__Activity__. In the listing below, the line containing "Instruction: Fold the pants" marks the end; copy exactly every line from the first through that one.

__Given information__.
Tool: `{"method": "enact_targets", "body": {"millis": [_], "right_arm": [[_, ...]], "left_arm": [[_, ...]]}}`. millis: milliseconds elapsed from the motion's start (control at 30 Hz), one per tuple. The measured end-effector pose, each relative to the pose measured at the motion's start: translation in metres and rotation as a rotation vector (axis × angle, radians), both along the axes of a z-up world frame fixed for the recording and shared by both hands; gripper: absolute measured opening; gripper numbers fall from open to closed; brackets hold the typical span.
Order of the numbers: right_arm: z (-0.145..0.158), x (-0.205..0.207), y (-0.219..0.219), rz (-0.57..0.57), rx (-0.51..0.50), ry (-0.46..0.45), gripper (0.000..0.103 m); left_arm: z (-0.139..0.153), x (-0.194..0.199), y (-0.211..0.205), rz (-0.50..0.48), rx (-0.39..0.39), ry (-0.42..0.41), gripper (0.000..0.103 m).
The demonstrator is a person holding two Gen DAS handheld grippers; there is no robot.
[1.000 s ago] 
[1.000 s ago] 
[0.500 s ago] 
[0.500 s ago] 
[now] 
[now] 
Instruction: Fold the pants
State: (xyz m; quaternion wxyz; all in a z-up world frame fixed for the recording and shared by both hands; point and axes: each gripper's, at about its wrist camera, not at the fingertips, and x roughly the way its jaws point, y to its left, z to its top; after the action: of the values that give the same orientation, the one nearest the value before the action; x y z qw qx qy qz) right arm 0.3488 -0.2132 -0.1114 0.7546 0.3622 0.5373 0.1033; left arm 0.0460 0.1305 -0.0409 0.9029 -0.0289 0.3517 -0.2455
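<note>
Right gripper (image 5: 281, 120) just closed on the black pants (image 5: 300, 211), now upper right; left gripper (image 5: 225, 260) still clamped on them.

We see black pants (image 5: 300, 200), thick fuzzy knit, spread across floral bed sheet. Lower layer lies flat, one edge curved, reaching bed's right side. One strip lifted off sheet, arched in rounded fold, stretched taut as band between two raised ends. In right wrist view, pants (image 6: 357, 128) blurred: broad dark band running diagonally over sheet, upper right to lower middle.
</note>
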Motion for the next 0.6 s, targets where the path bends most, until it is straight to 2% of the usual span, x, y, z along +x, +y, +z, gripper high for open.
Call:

__Task answer__.
Tool: `{"method": "enact_targets", "body": {"millis": [_], "right_arm": [[_, ...]], "left_arm": [[_, ...]]}}`. millis: milliseconds elapsed from the motion's start (control at 30 Hz), one per tuple. The measured end-effector pose, each relative to the pose measured at the motion's start: translation in metres and rotation as a rotation vector (axis × angle, radians), both along the axes of a z-up world frame fixed for the recording and shared by both hands; gripper: absolute measured opening; gripper numbers fall from open to closed; brackets hold the typical span.
Order of the numbers: right_arm: z (-0.145..0.158), x (-0.205..0.207), y (-0.219..0.219), rz (-0.57..0.57), rx (-0.51..0.50), ry (-0.46..0.45), gripper (0.000..0.103 m); left_arm: z (-0.139..0.153), x (-0.194..0.199), y (-0.211..0.205), rz (-0.50..0.48), rx (-0.39..0.39), ry (-0.42..0.41), gripper (0.000..0.103 m).
The demonstrator is a person holding two Gen DAS handheld grippers; there is no robot.
[1.000 s ago] 
[1.000 s ago] 
[0.500 s ago] 
[0.500 s ago] 
[now] 
[now] 
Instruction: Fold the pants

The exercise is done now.